Rédigé le 18/03/2021


L’employeur qui engage une procédure de licenciement pour motif économique et qui sollicite les autres sociétés du groupe afin qu’elles lui indiquent les postes disponibles aux fins de reclassement n’a pas à leur fournir le profil personnalisé des personnes concernées.

Rappel sur l’obligation de reclassement dans le groupe

L’employeur a l’obligation de chercher à reclasser les salariés dont il envisage le licenciement pour motif économique. Si l’entreprise appartient à un groupe, il lui faut rechercher les postes disponibles dans les sociétés du groupe implantées sur le territoire national et dont l’organisation, les activités ou le lieu d’exploitation assurent la permutation de tout ou partie du personnel (c. trav. art. L. 1233-4).

Les demandes n’ont pas à être assorties du profil personnalisé des salariés concernés

Dans le cadre d’une restructuration qui entraînait la suppression d’un certain nombre de postes pour motif économique, une société de transport interurbain avait adressé à ses trois filiales des demandes de recherche de postes disponibles au titre du reclassement, en leur indiquant par ailleurs la liste des emplois qu’elle envisageait de supprimer.

Deux salariés estimaient cependant que l’employeur n’avait pas été suffisamment précis et qu’il aurait fallu donner aux filiales plus de détails sur les salariés à reclasser (âge, formation, expérience, qualification, ancienneté, etc.).

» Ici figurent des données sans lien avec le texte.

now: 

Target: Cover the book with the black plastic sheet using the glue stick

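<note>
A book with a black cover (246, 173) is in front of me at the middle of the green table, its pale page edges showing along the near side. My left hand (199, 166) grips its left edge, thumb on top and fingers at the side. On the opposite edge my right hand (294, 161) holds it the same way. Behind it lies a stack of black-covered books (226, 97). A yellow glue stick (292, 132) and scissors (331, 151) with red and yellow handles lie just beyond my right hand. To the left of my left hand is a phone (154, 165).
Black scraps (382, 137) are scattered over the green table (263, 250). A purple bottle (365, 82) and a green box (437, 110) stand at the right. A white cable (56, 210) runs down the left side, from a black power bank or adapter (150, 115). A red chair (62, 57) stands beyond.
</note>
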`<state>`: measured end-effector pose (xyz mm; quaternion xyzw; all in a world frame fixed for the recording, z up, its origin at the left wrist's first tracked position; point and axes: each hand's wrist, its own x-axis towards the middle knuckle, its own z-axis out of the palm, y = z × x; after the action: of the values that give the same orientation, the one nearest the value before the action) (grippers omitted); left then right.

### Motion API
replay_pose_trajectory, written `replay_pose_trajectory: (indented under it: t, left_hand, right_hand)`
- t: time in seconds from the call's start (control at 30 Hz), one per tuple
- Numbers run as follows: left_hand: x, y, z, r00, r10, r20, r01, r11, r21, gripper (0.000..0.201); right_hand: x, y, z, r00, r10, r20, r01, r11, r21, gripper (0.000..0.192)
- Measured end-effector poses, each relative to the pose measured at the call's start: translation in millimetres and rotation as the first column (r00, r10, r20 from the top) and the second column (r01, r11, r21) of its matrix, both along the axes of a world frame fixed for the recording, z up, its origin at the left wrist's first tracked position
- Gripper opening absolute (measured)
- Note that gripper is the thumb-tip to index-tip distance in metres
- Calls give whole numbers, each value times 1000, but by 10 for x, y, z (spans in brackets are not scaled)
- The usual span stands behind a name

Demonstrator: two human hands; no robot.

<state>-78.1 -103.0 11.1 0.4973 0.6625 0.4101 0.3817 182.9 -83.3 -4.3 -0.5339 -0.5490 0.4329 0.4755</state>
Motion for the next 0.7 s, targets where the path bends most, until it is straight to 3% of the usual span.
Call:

Contrairement à la cour d’appel, la Cour de cassation considère que l’employeur s’est correctement acquitté de son obligation de reclassement.

En effet, il résulte de l’article L. 1233-4 du code du travail que « les recherches de postes disponibles dans les sociétés du groupe […] n’ont pas à être assorties du profil personnalisé des salariés concernés par le reclassement. »

Et il se trouve, que, dans cette affaire, les lettres de demande de recherche de postes de reclassement étaient suffisamment précises. Rappelons que, selon les termes du moyen, l’employeur avait communiqué aux filiales « la liste des emplois dont elle envisageait la suppression ».

Une solution logique

Cet arrêt, publié sur le site internet de la Cour de cassation, pose de façon nette une règle que l’on pouvait déduire de décisions antérieures non publiées (cass. soc. 26 février 2020, n° 18-23084 D ; cass. soc. 27 mai 2020, n° 18-23548 D).

Il est assez logique, pour deux raisons.

Tout d’abord, on ne voit pas très bien pourquoi les filiales devraient avoir une connaissance précise du profil des salariés susceptibles d’être licenciés. L’essentiel est qu’elles fournissent autant de postes disponibles que possible compte tenu des caractéristiques des emplois qui seront supprimés. À charge ensuite pour l’employeur de faire le tri des postes recensés, en fonction des caractéristiques des salariés qu’il faut reclasser. Il est naturellement le mieux placé pour effectuer cette tâche.

En second lieu, et en tout état de cause, l’employeur n’a pas nécessairement connaissance à ce stade des salariés qu’il va falloir chercher à reclasser. Il sait quels emplois vont être supprimés, mais ce sont les critères d’ordre des licenciements qui, dans un second temps, lui permettront de déterminer qui, parmi les salariés occupant ces emplois, sera inclus dans le licenciement. Par conséquent, il lui est en principe impossible de donner dès le début du processus les caractéristiques des salariés à reclasser.